Ces deux visites ont été l'occasion, de part et d'autre, de se projeter de façon partiale dans le passé, estime Katsuhiko Meshino, une des plumes du journal Nikkei.

"MM. Abe et Xi ont tous les deux fait l'impasse sur certains chapitres critiqués de l'Histoire de leur pays et ont au contraire affirmé leur propre vision de cette Histoire", a-t-il écrit. "Ces deux leaders paraissent poursuivent les fantômes du passé au lieu de tracer une nouvelle voie pour leur pays".

La Chine, à l'issue du récent troisième plénum du Parti communiste, a annoncé un vaste train de réformes économiques en faveur du secteur privé. Cette réunion a aussi permis de conforter le pouvoir du président Xi Jinping, qui a fait du "rêve chinois" le slogan fondateur de la politique.

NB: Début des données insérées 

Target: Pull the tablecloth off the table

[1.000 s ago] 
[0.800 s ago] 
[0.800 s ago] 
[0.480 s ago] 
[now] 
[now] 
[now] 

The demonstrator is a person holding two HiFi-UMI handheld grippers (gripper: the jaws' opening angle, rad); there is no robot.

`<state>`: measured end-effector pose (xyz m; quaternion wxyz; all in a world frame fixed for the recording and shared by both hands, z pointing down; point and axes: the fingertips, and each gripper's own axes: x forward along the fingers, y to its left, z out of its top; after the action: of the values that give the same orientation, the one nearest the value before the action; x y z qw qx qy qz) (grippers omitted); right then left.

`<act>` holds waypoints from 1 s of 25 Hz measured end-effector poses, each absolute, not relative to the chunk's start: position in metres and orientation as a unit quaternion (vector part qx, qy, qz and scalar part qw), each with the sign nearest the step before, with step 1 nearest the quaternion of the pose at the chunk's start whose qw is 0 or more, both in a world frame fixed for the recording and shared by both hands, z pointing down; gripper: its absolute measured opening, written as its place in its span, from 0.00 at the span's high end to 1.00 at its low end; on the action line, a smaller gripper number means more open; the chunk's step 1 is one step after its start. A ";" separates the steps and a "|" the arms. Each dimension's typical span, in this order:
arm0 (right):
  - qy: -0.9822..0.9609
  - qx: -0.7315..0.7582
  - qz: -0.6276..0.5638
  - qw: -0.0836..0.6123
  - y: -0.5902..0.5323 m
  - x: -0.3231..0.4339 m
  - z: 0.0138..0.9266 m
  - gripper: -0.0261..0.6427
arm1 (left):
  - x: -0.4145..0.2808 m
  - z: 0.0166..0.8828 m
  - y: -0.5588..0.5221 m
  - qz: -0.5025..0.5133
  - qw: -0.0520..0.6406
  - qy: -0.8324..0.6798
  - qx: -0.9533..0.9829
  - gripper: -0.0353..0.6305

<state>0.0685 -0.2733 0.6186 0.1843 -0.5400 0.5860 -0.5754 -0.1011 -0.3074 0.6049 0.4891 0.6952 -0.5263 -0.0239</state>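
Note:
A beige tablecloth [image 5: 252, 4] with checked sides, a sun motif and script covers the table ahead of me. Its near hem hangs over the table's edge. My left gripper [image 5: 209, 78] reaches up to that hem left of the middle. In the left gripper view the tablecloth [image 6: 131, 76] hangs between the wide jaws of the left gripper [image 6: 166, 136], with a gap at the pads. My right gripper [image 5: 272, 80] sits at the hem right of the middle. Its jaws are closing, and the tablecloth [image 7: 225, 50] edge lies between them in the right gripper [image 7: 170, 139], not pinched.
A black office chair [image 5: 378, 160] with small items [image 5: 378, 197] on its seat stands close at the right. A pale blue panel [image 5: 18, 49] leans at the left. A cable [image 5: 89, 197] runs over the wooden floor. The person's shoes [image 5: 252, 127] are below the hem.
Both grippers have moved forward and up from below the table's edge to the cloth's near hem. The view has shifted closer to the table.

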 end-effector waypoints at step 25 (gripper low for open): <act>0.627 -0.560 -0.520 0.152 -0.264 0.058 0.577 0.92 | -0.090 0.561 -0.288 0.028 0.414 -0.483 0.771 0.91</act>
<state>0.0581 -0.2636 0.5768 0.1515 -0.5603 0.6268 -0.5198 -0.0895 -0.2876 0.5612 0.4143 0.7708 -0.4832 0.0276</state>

Le Premier ministre nippon a de son côté promis de sortir l'archipel de la déflation pour le remettre sur les rails de la croissance, grâce à sa politique de relance désormais connue sous l'expression d'"Abenomics". Ce faucon dit travailler pour un "nouveau Japon".

C'est très probablement cet accent mis sur l'économie, et les très importantes relations commerciales entre les deux voisins, qui empêchent la situation de se dégrader encore, estime Willy Lam.

Abe et Xi sont confrontés à des défis similaires, souligne pour sa part David Zweig, professeur à l'Université de science et de technologie de Hong Kong.

"Sur le plan de la puissance, la Chine est en pleine ascension, mais sur le plan moral elle est en déclin et c'est pourquoi on assiste à ces efforts de Xi pour imposer une nouvelle morale, une morale maoïste, une morale anticorruption", dit-il.

"Abe tente manifestement de mettre fin à 22 années de déclin. Et il se figure sans doute que pour y parvenir il doit renforcer le nationalisme, réécrire le passé, offrir à la population une image plus positive de ce qu'être Japonais, en renforçant l'armée, en étant moins passif dans les affaires internationales".